William Swain

Personal information
- Full name: William Swain
- Born: 8 September 1830 Burley, Yorkshire, England
- Died: 5 October 1910 (aged 80) East Brisbane, Queensland, Australia
- Batting: Right-handed
- Bowling: Right-arm roundarm fast/slow

Domestic team information
- 1864: Marylebone Cricket Club

Career statistics
| Competition | First-class |
| Matches | 2 |
| Runs scored | 22 |
| Batting average | 11.00 |
| 100s/50s | –/– |
| Top score | 13* |
| Catches/stumpings | –/– |
- Source: Cricinfo, 13 June 2021

= William Swain (cricketer) =

English cricketer

William Swain (8 September 1827 – 5 October 1910) was an English first-class cricketer, businessman and inventor.

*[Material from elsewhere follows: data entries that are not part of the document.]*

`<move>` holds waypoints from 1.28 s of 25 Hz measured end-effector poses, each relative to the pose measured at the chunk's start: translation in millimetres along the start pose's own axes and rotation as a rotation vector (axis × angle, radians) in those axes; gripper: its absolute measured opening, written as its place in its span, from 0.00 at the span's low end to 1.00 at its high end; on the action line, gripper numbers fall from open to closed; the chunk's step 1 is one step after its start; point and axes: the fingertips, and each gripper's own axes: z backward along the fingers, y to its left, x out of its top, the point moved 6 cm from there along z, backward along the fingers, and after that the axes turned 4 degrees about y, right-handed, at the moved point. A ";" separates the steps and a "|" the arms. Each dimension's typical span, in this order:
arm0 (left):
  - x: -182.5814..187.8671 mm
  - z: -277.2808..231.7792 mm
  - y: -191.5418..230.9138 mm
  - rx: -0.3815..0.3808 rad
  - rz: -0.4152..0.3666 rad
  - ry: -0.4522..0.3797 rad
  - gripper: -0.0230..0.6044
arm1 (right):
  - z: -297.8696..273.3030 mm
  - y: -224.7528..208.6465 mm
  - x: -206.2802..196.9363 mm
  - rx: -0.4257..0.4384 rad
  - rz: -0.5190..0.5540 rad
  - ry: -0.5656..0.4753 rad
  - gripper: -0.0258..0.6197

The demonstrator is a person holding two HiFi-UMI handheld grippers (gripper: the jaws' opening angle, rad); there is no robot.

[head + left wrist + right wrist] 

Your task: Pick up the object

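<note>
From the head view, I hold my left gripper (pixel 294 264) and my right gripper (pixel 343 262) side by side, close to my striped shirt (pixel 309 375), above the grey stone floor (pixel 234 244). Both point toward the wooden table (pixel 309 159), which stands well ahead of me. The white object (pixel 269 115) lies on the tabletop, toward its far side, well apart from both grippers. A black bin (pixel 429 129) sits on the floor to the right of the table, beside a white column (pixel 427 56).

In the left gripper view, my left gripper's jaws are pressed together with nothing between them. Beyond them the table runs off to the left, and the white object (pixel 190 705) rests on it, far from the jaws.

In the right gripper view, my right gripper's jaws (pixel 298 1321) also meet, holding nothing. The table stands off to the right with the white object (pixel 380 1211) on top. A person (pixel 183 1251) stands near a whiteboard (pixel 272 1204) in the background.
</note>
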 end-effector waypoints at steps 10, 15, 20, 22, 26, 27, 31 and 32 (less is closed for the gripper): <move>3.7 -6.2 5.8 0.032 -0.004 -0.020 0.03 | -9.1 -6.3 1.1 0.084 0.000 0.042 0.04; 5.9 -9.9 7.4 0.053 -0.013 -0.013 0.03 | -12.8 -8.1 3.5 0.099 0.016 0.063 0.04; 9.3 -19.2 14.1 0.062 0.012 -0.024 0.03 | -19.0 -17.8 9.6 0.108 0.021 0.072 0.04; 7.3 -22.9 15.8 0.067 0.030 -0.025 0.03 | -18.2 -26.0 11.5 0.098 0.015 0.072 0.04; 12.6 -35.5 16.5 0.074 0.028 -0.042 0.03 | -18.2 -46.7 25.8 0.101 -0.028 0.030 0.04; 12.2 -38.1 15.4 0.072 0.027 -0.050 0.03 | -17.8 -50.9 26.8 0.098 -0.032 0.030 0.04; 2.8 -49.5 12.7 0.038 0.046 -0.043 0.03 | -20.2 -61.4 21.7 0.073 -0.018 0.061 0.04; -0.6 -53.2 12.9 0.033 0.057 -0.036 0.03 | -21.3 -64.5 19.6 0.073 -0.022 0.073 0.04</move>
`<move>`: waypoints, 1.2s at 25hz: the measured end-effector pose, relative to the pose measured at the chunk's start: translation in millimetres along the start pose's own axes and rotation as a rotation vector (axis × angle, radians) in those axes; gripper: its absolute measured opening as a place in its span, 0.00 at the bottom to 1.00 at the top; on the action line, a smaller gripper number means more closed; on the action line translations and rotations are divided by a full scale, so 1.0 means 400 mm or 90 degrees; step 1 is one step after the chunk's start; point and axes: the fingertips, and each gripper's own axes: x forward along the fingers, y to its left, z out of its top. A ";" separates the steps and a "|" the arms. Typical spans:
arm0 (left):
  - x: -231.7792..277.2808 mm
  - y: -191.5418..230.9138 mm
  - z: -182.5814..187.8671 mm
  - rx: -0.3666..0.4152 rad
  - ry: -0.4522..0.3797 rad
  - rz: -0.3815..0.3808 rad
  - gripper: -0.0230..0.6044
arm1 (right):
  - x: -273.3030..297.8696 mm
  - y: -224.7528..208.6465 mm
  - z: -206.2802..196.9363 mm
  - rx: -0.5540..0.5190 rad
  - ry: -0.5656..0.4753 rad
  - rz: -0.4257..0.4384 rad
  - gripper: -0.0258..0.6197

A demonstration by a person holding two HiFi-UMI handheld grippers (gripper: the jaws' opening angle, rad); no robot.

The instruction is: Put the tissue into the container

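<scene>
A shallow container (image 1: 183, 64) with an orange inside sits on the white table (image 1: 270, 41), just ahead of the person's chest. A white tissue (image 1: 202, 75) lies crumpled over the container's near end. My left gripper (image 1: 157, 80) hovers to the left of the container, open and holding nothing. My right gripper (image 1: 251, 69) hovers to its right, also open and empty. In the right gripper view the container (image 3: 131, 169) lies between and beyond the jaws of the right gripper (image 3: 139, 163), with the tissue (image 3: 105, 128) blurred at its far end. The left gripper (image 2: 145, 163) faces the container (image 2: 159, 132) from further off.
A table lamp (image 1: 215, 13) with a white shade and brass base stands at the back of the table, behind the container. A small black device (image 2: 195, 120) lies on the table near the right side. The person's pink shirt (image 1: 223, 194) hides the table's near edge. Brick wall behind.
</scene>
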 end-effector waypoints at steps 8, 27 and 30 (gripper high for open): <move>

The son of William and Jane Swain, he was born in September 1830 at Burley, Yorkshire. A fast bowler, he adopted the roundarm style of bowling in 1836, at the age of eleven. Swain was a successful cricket coach and was engaged by Christ Church, Oxford in 1857, where he coached for the next nine years. During this time he coached the future King Edward VII, whose connections he would use to expand his business contacts. As a club cricketer, he was employed by a number of clubs between 1857 and 1876, predominantly in the North of England, often coaching alongside playing. A benefit match was held between Otley and a United All-England Eleven for Robinson and fellow Otley cricketer Caleb Robinson in 1863, with the Otley side featuring Tom Emmett. He was engaged by the Marylebone Cricket Club in 1864, playing two first-class matches for the club at Lord's against Cambridge University and Oxford University, scoring 22 runs. He was described by Scores and Biographies as a player who "bats in good style, is a nice field, either at point or long-stop". His fielding was so well regarded that he was described by Bell's Life as "the best fielder in Yorkshire, if not in all England". He went into business twice, running a cricket outfitters shop at Halifax in the late 1860s and a tailoring business in the early 1880s at Bradford. Swain invented one of the first mechanical bowling machines in 1870, calling it a cricket battery.

He emigrated to Australia with his family in 1884, settling in Queensland. There he continued his connection to cricket, coaching many future players of the Queensland cricket team. Swain died at East Brisbane in October 1910.